— Такая непридуманная музыка?
— Ага, абсолютно. Которая над нами, которая не нами производится — скорее, производит нас. Ну вот, а тут школа какая-то, в которую тебя, как в крытку, запирают.
— Но все же ты не воспротивился.
— Ну, я был хитрый жук, я понимал, что получение каких-то маленьких материальных благ, велосипеда там, магнитофона, увеличение шоколадного, эклерного пайка зависит целиком от произвола матери. Да и потом, я попросту не мог ей не повиноваться, мне очень важно было ее благоволение, чтобы она повсюду брала меня с собой… я ж говорю, она была царица, и мне невероятно импонировало все время пребывать в ее вот этом ореоле, да… я как бы всем показывал: смотрите, я — ее, я — от нее, а вы все кто такие, да?.. Ну, в общем, мама, я не мог ее обидеть. Я стал ходить, по крайней мере делать вид. Ну, у меня две школы было — обыкновенная и эта самая. И вот в одной я говорил про нормы ГТО, которые надо сдавать, в другой — что Бах не может подождать. А сам не ходил ни в ту, ни в другую — катался до ночи на электричках или там с девочкой ходил в кино. Тут важно что еще — что мама в плане музыки была вот совершенно ортодоксальным человеком, то есть пребывала в рамках классической модели целиком. Как и весь ее круг, как и все педагоги. А это значит что? Ну то есть представление о музыке прежде всего как о каком-то языке, который нужен для передачи человеческой эмоции. То есть художник что-то пережил такое, разлуку, встречу, и начал выражать посредством музыки, чтоб этим с кем-то поделиться. И значит, эта вот неподотчетная душевная вибрация и есть первопричина возникновения звука, того, что полилось от сердца к сердцу. Мне лично с самого начала мерещилась в этом какая-то лажа. То есть такое чувственное оформление представлений, а не сама реальность.

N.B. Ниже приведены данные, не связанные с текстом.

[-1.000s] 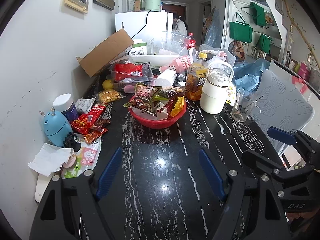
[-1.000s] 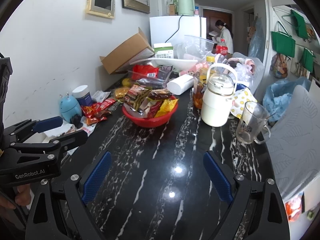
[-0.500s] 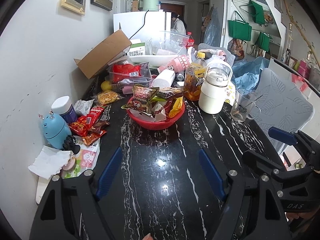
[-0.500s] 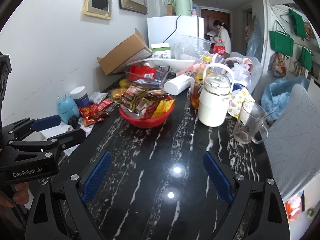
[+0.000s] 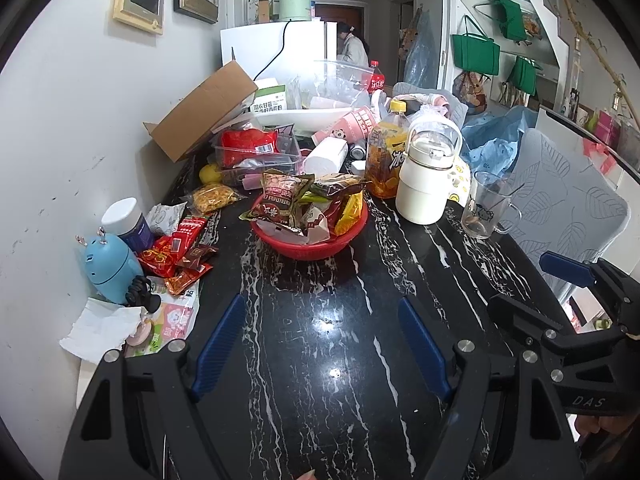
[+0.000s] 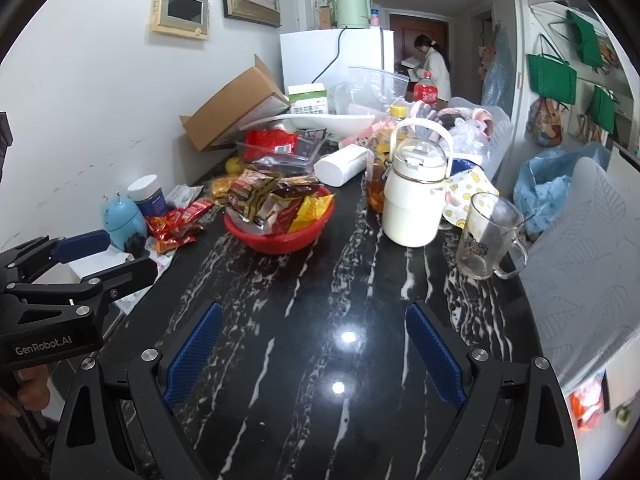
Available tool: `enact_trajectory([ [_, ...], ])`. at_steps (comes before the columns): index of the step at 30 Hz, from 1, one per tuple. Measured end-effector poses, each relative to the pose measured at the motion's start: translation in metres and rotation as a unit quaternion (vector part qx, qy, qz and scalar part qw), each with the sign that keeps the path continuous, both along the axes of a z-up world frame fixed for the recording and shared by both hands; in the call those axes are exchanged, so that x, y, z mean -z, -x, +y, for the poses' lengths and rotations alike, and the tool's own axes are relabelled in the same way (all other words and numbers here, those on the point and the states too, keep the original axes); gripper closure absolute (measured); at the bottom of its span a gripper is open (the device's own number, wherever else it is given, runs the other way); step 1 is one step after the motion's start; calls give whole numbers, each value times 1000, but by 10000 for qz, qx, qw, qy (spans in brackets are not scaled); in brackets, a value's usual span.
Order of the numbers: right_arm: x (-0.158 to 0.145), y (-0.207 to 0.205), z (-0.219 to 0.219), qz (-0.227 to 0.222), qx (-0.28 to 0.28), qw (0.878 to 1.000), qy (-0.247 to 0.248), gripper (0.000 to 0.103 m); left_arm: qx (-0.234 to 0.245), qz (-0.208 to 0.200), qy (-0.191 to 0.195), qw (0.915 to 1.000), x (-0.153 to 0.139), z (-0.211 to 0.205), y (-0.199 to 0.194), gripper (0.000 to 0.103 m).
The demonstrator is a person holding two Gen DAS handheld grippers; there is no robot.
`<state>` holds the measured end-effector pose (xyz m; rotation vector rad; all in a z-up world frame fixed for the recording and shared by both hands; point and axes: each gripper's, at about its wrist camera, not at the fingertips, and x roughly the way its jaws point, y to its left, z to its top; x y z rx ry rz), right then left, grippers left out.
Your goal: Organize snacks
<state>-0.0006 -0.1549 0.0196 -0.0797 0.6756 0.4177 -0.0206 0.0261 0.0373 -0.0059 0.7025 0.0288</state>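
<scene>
A red basket [image 5: 308,246] heaped with snack packets stands mid-table on the black marble table [image 5: 320,340]; it also shows in the right wrist view [image 6: 280,240]. Loose red snack packets [image 5: 176,248] lie left of it by the wall, and show in the right wrist view [image 6: 176,228]. A yellow snack bag [image 5: 212,197] lies behind them. My left gripper [image 5: 320,344] is open and empty over bare table, well short of the basket. My right gripper [image 6: 316,352] is open and empty, also short of the basket. Each gripper shows at the other view's edge.
A white jug [image 5: 426,184], an orange drink bottle [image 5: 386,156] and a glass mug [image 5: 482,210] stand right of the basket. A blue gadget [image 5: 112,268], a jar [image 5: 128,220] and tissue [image 5: 100,330] sit along the left wall. Boxes and containers crowd the far end.
Both grippers have drifted back slightly and tilted a little upward, so the basket looks a bit farther away. Both stay open and empty. Nothing on the table moved.
</scene>
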Motion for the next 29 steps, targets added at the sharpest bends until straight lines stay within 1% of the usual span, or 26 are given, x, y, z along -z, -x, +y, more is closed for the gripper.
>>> enact_trajectory([
  [12, 4, -5, -7, 83, 177, 9998, 34, 9, 98, 81, -81, 9999, 5, -8, -1, 25],
  [18, 5, -5, -10, 91, 225, 9997, 49, 9, 137, 144, 12, 9998, 7, -6, -2, 25],
  [29, 8, -7, -12, 130, 216, 9997, 62, 9, 145, 213, 20, 9997, 13, -7, -6, 25],
])
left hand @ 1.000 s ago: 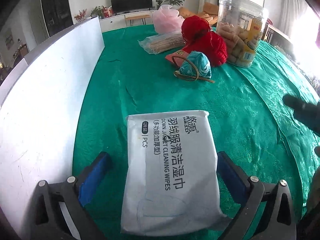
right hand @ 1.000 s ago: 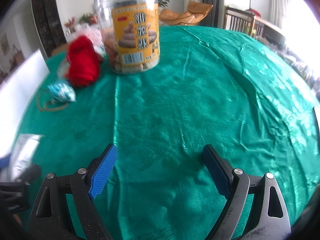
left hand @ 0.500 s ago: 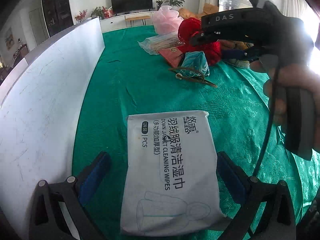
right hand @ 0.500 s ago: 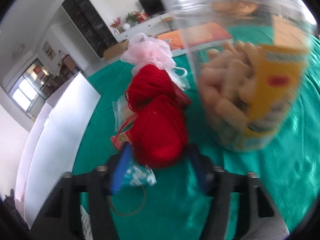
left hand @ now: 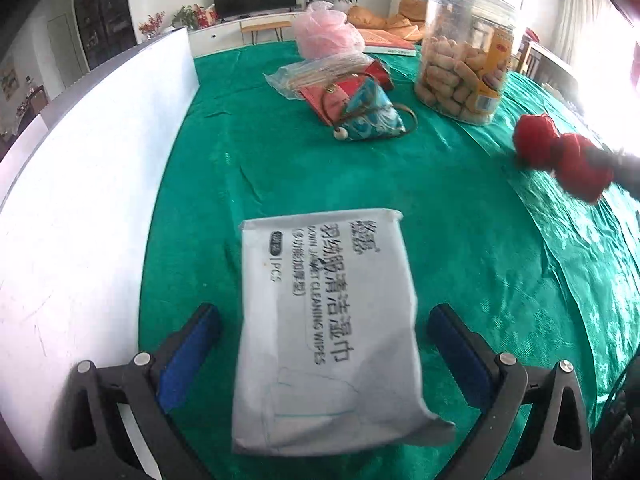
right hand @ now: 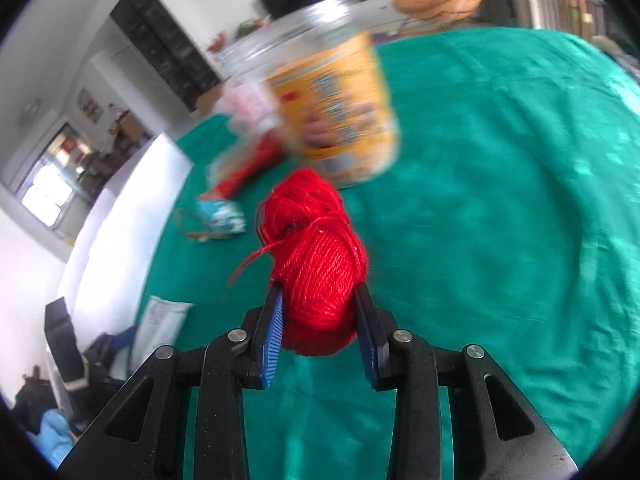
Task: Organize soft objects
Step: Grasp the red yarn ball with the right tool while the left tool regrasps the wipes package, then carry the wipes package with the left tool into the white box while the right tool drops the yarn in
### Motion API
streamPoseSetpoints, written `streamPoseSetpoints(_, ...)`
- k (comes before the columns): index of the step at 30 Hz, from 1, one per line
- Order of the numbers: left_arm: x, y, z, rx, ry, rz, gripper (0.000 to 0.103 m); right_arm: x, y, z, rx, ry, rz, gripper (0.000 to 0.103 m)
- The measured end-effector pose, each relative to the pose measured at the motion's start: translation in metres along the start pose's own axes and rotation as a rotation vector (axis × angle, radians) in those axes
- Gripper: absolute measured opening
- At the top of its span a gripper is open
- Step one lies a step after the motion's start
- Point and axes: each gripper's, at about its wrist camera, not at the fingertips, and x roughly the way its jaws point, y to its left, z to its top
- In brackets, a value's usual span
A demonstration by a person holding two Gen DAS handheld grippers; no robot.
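Writing I can read: the white wipes packet (left hand: 328, 328) says "DOWN JACKET CLEANING WIPES" and "1PCS" under larger Chinese characters; the yellow label on the clear snack jar (left hand: 464, 60) is too blurred for me to read in either view.
Right gripper (right hand: 320, 320): my jaws have just been closing and are now clenched on the red yarn ball (right hand: 316, 264), blue pads pressed into both its sides, one loose strand trailing off to the left.
Yarn position: held up off the green tabletop (left hand: 400, 184), in front of the jar; from the left wrist view it hangs at the right edge (left hand: 560, 156), blurred.
Left gripper (left hand: 324, 344): jaws released, spread wide either side of the wipes packet, which lies flat on the tabletop without touching either pad.
Change from a second ago: the yarn sat then in the pile beside the teal pouch (left hand: 372, 112) and the jar (that spot is bare cloth now); the packet and my left jaws have not shifted.
Other soft things: a pink mesh puff (left hand: 328, 32) sits behind the pouch, next to a clear bag of sticks (left hand: 316, 72).
White board (left hand: 80, 208): stands along the tabletop's left edge.
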Motion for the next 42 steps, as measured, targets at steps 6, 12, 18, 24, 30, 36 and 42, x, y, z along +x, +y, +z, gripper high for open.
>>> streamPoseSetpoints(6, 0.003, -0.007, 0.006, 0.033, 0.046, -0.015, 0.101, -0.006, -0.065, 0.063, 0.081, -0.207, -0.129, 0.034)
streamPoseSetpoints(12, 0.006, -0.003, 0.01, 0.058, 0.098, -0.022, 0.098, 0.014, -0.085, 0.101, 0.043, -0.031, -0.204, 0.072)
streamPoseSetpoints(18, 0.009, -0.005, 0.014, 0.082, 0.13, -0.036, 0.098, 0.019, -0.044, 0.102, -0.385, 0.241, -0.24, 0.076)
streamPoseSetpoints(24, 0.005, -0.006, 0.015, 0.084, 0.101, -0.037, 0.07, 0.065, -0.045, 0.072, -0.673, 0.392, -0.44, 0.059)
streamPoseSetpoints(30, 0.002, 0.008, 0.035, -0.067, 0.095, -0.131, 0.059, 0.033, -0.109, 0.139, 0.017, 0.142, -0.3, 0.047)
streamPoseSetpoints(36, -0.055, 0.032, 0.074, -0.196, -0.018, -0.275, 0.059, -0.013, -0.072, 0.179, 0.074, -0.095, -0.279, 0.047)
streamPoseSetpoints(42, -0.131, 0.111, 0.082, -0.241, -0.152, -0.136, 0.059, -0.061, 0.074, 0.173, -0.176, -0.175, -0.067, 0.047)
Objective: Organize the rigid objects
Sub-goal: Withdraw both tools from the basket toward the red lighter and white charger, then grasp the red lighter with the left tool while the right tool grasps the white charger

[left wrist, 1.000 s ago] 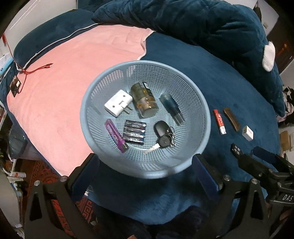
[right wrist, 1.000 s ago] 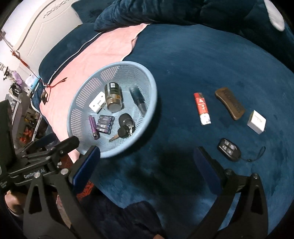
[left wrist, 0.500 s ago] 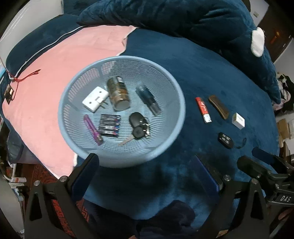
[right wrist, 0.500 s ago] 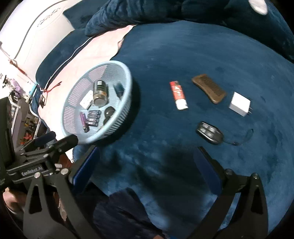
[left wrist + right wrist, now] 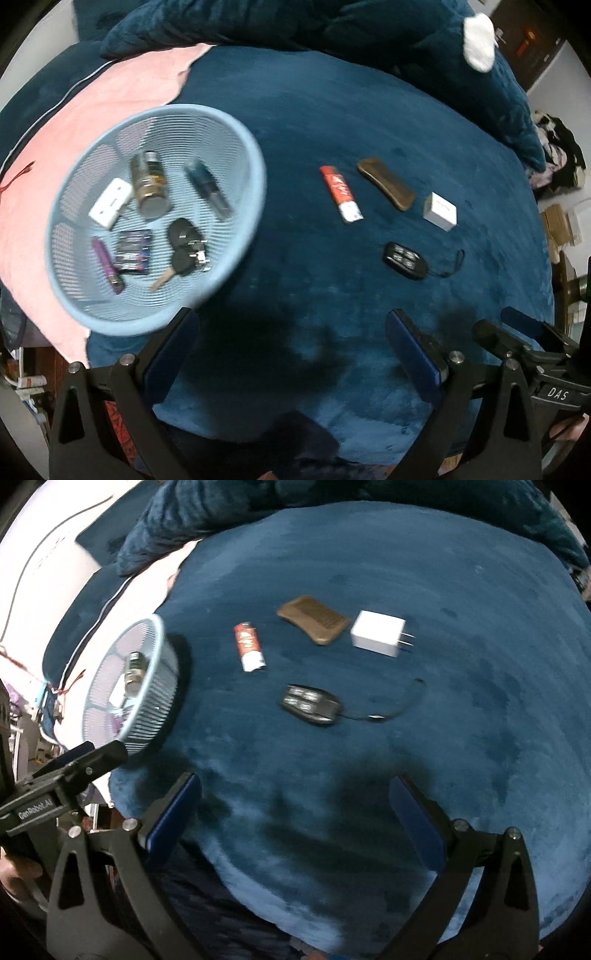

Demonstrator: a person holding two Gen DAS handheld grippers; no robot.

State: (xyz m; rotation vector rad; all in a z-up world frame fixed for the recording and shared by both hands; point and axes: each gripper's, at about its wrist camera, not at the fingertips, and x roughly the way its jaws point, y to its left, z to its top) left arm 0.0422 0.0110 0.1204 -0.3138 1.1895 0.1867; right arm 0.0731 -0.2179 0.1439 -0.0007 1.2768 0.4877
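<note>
A light blue mesh basket [image 5: 255, 158] [image 5: 162, 701] sits at the left on the blue plush surface, holding a white plug, a metal can, a dark tube, car keys, a battery pack and a purple pen. To its right lie a red lighter [image 5: 340, 194] [image 5: 249, 651], a brown comb [image 5: 386, 182] [image 5: 314, 623], a white charger [image 5: 439, 211] [image 5: 380, 633] and a black key fob [image 5: 404, 260] [image 5: 310, 704] with a strap. My left gripper [image 5: 291, 336] hangs open and empty near the basket's front edge. My right gripper [image 5: 295, 805] is open and empty, short of the fob.
A pink blanket [image 5: 92, 103] lies under and behind the basket at the left. A big dark blue plush cushion [image 5: 332, 26] runs along the back. The bed's near edge drops off just below both grippers, with room clutter at the far right [image 5: 561, 221].
Both grippers have swung to the right: the basket slid left in both views, and the loose items now sit closer and more central. Nothing was picked up.
</note>
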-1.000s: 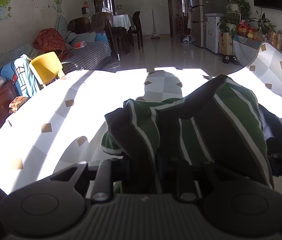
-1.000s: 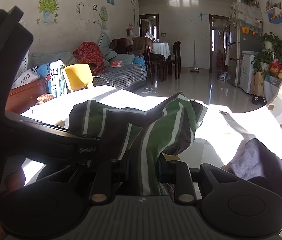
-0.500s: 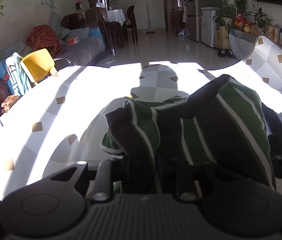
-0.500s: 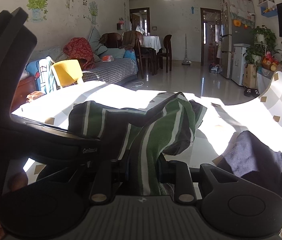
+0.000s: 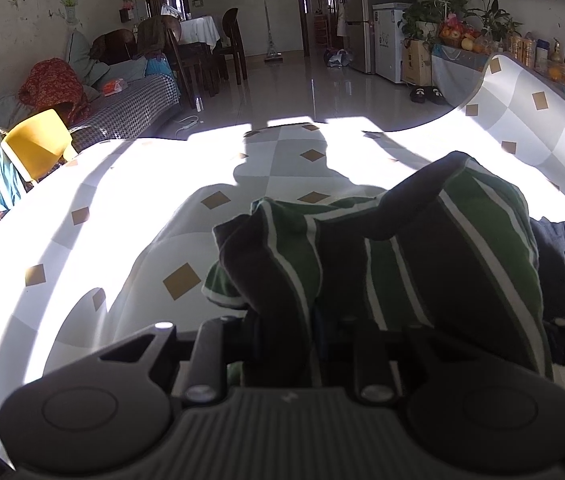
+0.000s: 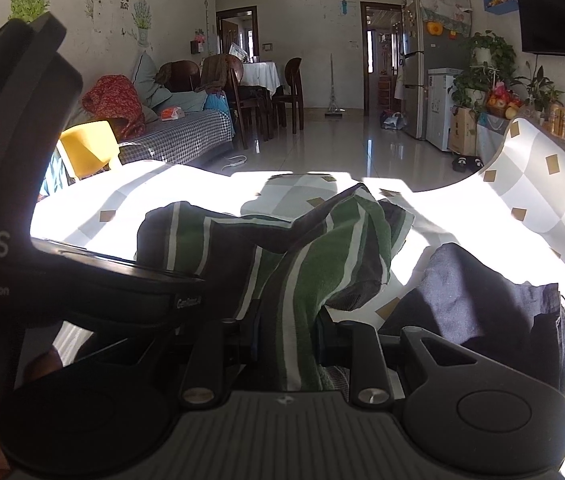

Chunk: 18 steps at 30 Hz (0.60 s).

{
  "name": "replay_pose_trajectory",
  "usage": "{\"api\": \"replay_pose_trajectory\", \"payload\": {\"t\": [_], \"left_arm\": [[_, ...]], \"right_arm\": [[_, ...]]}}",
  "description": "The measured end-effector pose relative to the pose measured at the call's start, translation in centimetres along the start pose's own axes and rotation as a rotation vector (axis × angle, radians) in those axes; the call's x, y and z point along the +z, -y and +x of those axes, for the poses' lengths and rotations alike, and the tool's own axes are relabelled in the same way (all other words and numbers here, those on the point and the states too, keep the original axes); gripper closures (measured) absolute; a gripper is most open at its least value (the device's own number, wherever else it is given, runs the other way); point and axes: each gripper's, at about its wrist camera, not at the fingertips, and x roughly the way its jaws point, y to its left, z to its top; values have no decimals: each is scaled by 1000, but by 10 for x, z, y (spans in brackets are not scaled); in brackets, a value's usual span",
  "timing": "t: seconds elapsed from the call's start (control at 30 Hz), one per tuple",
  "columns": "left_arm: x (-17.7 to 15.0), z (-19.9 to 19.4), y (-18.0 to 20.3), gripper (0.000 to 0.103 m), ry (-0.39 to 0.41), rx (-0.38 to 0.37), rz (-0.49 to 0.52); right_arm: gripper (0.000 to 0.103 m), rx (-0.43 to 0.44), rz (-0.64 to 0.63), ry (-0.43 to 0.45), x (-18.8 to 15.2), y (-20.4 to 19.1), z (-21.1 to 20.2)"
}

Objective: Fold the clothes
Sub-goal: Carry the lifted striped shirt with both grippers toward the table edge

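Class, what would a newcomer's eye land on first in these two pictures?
The green striped garment, bunched in mid-frame and pinched by both the left gripper and the right gripper. Then the sunlit checked tablecloth beneath it, and a dark navy cloth lying to its right.

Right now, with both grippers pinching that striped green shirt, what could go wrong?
The striped shirt is bunched between the left gripper and right gripper, so a fold could set in crooked. The dark blue garment lies right beside it and might get dragged along. The checked tablecloth may shift or wrinkle underneath.
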Motion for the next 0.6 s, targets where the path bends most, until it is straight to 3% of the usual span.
{"api": "replay_pose_trajectory", "payload": {"t": [0.6], "left_arm": [[18, 34, 44, 81, -38, -20, 21]], "right_arm": [[79, -37, 24, -42, 5, 39, 19]]}}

Мне говорили постоянно про бездны человеческой души, про некие богатства там, внутри, которые мы все обязаны открыть, мне говорили — загляни, и я садился и старался: смотрю, смотрю — и хоть ты тресни: ну нет никакого богатства, как раз наоборот, одна пустая тьма, чулан какой-то захламленный. Я попросту не понимал, как это — вот смотрит в ноты человек и начинает мне рассказывать про чей-то там туберкулез, про чей-то первый бал, про Машу, про Наташу, про то, как разрывалось чье-то сердце при мысли о разлуке с родиной… то есть чью-то биографию, да, которая мне на хрен не нужна, поскольку я живу сейчас и собственная жизнь, то, что вообще вокруг, вовне, над головой, — это гораздо интереснее, да.
Из дома нашего отца, четырехкомнатной квартиры на пятом этаже осанистого исполина (стремление ввысь, державная, свинцово подавляющая мощь) выходим мы втроем, отец и сателлиты; он выбрит чисто, до кости, погоны на прямых плечах задираются крыльями кверху, высокая папаха серого каракуля надвинута по брови; вон черная его казенная «Победа» рычит напротив нашего подъезда, как чайник с кипятком, окутанная космами мятущегося дыма; сказав Мартышке что-то про разветвленную двухцветную систему кровообращения, которую ей предстоит сегодня в школе отвечать, отец затягивает туже завязки ее круглой шапки из белого песца и напоследок щелкает слегка ей пальцем по наморщенному носу, словно его повыше задирая; коснувшись моего затылка под кроличьей ушанкой, идет по скрипучему снегу к машине — высокая плечистая фигура с такой прямой спиной, как будто под шинелью к ней привязана широкая доска.